= EXERCISE REQUIREMENTS =
Find how many lines of the records hold the string "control" and reply with only that total.

= ENTRIES SHOWN =
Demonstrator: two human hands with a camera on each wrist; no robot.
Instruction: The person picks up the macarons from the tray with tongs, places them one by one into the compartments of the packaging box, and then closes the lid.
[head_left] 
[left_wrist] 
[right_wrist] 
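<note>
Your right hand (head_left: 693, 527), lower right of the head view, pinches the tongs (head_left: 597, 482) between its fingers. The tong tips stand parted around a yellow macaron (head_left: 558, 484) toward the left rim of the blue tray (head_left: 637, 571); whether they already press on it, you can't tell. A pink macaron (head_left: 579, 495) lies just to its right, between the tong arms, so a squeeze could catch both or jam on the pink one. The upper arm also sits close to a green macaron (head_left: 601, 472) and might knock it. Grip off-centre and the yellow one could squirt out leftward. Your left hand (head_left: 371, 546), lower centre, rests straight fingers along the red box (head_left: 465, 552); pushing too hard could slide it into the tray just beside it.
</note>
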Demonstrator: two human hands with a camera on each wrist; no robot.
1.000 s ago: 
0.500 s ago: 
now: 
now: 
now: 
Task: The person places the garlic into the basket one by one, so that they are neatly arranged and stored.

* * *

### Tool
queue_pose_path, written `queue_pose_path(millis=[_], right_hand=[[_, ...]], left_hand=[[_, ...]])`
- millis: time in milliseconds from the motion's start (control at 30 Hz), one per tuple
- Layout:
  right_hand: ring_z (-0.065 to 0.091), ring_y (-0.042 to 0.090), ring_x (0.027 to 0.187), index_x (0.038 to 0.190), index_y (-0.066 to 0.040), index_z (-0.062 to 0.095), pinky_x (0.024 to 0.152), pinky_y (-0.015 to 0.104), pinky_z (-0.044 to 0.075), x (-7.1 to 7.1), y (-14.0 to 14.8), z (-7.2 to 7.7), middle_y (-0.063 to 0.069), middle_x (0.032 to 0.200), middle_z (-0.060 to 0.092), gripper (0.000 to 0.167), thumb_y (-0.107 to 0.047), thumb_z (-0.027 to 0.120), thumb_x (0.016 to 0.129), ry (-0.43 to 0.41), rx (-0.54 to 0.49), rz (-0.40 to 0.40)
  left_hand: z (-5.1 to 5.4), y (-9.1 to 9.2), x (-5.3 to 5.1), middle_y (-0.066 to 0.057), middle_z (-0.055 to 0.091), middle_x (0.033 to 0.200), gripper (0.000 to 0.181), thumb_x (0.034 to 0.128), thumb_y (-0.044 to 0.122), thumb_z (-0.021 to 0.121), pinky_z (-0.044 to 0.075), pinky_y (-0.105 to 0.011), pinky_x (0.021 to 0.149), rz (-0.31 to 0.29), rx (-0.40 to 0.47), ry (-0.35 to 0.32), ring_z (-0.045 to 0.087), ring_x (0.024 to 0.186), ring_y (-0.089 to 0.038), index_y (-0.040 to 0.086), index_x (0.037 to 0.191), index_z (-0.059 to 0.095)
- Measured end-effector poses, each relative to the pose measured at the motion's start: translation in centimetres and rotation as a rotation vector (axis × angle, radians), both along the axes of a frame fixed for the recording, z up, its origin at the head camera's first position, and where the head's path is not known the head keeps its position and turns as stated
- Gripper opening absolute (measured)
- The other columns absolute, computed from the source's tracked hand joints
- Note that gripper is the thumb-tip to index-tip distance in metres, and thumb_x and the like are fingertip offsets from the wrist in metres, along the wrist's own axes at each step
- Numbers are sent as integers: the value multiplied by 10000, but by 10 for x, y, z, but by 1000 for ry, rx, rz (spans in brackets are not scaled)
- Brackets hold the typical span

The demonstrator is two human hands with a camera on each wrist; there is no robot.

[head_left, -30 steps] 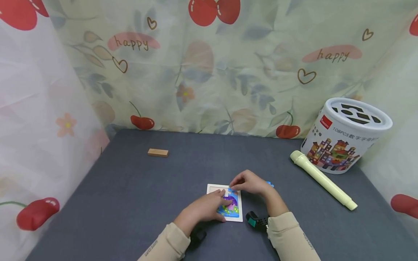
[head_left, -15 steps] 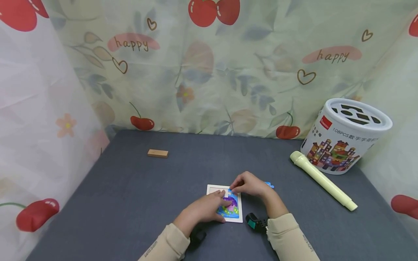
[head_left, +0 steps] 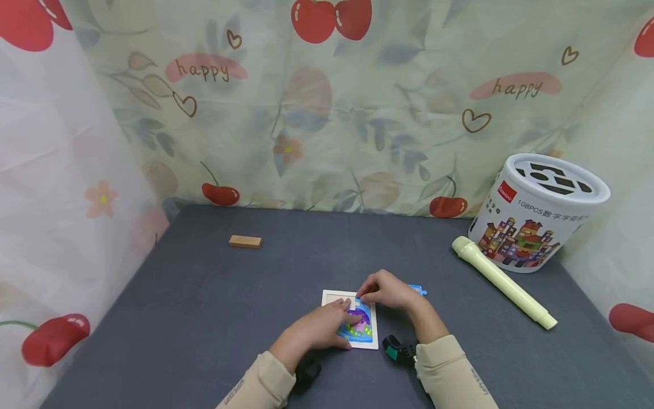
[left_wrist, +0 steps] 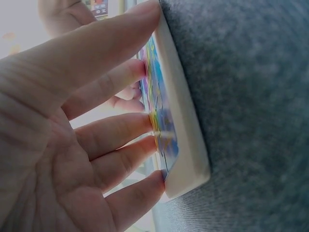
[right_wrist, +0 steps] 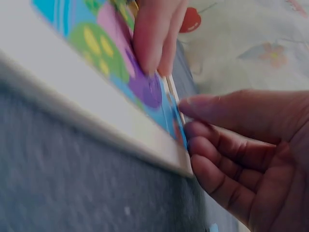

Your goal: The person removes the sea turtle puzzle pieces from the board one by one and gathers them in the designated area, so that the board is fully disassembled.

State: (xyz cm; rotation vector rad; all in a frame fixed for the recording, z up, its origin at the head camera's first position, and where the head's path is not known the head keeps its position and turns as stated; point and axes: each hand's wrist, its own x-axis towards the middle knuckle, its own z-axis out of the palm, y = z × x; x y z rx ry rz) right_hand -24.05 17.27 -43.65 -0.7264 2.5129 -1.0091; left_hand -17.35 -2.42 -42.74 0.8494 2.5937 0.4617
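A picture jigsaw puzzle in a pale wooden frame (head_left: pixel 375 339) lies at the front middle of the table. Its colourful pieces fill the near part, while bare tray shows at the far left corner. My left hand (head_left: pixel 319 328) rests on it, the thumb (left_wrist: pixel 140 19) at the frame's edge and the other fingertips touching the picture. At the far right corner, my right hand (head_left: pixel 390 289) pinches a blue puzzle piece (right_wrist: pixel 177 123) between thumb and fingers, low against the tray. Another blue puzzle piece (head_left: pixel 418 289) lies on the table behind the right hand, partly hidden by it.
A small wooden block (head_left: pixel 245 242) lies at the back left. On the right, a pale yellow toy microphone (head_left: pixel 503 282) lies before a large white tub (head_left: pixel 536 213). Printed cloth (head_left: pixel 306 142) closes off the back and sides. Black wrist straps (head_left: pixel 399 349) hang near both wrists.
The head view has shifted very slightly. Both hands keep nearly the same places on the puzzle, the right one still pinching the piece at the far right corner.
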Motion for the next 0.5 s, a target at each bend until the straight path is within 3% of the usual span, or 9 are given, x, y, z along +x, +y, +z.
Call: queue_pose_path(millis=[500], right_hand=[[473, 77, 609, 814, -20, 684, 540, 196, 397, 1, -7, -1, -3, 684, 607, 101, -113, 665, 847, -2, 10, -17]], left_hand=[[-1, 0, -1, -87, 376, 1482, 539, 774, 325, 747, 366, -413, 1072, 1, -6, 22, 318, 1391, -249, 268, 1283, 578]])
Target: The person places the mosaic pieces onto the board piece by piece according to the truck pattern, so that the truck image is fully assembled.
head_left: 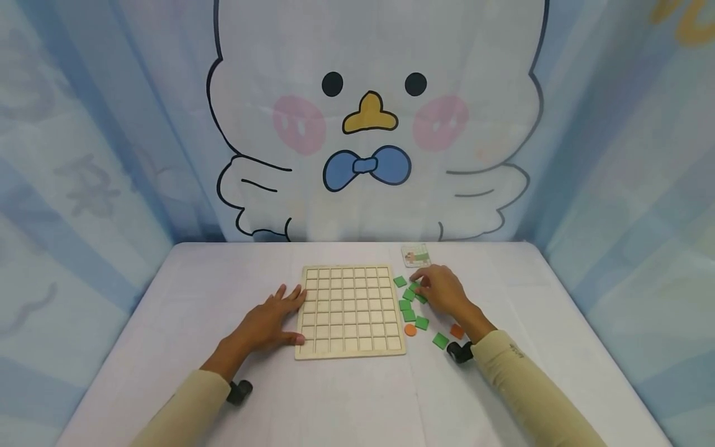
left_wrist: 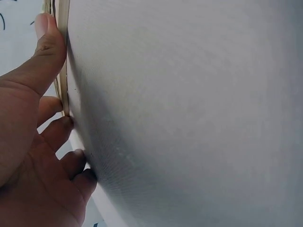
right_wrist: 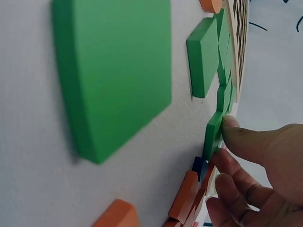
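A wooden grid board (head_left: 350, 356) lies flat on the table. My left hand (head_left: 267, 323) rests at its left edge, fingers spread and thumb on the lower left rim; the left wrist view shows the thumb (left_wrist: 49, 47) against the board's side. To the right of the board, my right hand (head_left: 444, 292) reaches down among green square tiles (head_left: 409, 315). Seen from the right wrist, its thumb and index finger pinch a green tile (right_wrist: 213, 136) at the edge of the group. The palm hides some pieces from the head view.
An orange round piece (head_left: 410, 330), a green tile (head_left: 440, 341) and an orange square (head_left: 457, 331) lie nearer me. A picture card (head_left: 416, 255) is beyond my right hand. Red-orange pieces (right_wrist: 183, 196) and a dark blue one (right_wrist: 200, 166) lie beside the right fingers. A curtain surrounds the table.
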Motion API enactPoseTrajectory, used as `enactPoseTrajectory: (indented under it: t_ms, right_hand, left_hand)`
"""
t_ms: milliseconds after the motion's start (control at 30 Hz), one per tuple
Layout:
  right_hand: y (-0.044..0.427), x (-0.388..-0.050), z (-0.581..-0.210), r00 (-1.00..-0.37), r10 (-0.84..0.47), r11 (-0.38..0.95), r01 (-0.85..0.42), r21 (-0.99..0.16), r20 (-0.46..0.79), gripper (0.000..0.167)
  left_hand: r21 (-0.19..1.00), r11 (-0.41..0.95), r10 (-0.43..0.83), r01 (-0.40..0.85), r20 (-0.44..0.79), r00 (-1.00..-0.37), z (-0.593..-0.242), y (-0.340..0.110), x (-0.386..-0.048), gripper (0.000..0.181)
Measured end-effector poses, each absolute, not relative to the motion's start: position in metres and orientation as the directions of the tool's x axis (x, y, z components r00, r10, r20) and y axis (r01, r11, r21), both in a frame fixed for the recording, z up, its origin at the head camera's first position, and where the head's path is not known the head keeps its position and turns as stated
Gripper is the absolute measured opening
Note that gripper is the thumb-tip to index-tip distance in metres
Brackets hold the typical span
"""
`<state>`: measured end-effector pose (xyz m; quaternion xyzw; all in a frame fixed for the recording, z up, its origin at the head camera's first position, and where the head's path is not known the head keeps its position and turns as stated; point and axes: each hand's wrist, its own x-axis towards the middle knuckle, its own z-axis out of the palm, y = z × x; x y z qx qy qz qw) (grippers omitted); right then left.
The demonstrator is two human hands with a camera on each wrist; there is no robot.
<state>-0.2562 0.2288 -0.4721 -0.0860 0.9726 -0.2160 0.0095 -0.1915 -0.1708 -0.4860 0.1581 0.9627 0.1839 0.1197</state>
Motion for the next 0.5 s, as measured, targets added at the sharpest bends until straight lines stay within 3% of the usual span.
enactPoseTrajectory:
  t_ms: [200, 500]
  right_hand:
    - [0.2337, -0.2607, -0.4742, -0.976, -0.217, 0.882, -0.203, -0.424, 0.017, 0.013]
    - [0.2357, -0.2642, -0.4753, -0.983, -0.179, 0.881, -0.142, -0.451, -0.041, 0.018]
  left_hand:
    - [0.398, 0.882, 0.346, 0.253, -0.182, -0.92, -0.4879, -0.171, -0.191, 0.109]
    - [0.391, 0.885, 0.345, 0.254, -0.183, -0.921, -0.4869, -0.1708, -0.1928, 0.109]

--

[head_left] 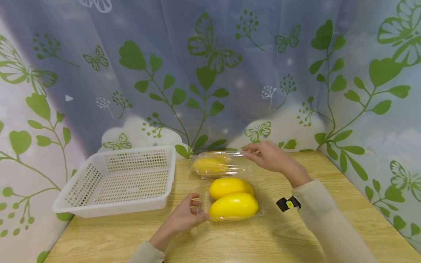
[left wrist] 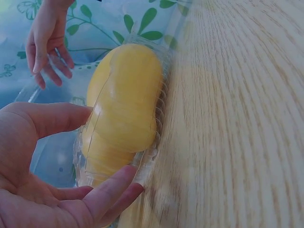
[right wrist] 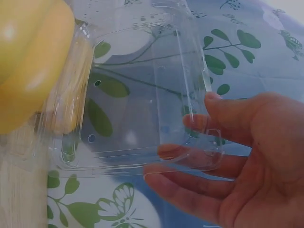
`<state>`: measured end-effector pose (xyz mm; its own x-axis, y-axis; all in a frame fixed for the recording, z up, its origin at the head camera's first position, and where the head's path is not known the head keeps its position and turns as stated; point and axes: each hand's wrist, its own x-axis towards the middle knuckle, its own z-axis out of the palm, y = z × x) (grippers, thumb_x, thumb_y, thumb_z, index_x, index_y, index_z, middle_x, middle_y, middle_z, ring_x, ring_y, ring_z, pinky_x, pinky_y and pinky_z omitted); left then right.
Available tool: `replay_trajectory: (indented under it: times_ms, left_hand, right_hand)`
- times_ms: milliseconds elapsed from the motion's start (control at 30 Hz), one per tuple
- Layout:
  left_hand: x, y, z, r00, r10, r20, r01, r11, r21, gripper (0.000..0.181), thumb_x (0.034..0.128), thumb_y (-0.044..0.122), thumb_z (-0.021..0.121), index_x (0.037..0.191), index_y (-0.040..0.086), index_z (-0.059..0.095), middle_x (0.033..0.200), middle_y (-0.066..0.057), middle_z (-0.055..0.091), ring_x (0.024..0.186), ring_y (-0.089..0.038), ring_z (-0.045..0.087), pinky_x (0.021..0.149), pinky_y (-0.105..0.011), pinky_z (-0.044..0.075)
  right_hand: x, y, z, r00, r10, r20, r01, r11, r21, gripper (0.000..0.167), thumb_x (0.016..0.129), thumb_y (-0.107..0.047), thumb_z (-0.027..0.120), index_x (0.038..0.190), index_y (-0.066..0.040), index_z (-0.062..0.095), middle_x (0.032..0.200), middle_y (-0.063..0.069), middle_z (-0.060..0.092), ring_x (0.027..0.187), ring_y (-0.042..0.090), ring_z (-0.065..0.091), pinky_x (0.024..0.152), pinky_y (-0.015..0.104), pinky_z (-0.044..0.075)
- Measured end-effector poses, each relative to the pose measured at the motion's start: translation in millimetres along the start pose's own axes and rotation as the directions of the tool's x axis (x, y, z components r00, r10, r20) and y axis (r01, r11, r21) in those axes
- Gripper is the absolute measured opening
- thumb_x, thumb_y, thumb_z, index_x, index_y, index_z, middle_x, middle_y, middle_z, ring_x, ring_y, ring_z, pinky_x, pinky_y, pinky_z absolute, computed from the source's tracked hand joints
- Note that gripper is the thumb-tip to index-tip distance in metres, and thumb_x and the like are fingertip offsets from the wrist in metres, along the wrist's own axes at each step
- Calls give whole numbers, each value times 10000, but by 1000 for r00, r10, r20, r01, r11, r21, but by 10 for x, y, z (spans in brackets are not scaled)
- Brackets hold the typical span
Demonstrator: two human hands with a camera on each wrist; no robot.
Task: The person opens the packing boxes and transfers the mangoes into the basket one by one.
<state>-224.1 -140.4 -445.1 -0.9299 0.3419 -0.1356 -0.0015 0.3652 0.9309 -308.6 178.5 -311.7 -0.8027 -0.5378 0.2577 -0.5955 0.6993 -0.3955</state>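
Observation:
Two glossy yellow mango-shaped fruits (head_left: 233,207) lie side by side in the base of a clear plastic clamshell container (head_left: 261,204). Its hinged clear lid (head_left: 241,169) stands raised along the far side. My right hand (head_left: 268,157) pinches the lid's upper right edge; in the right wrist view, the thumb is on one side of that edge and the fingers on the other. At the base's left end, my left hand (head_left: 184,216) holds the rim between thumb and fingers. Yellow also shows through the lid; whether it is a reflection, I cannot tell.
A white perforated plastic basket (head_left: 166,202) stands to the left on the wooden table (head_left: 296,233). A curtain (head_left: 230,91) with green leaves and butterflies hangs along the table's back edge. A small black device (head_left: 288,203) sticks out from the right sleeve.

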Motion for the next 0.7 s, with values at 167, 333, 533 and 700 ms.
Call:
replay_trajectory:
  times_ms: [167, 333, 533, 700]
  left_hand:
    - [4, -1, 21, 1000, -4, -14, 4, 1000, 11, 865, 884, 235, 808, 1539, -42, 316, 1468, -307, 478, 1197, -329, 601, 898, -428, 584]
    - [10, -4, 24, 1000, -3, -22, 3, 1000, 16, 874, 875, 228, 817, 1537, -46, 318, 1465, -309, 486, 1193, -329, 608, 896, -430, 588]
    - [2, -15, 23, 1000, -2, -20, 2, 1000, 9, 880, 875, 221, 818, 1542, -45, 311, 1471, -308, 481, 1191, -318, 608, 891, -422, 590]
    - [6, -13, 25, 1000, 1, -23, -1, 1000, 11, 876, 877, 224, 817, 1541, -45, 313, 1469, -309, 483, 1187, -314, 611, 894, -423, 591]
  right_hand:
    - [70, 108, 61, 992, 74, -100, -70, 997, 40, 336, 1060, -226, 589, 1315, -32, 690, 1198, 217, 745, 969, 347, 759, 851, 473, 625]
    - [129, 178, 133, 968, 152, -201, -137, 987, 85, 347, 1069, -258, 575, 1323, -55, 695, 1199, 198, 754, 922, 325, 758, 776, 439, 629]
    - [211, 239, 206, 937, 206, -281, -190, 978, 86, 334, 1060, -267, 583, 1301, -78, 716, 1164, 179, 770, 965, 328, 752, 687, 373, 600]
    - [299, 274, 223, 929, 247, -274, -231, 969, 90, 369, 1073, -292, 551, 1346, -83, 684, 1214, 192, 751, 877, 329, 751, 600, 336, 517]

= YOUR SOLUTION =
3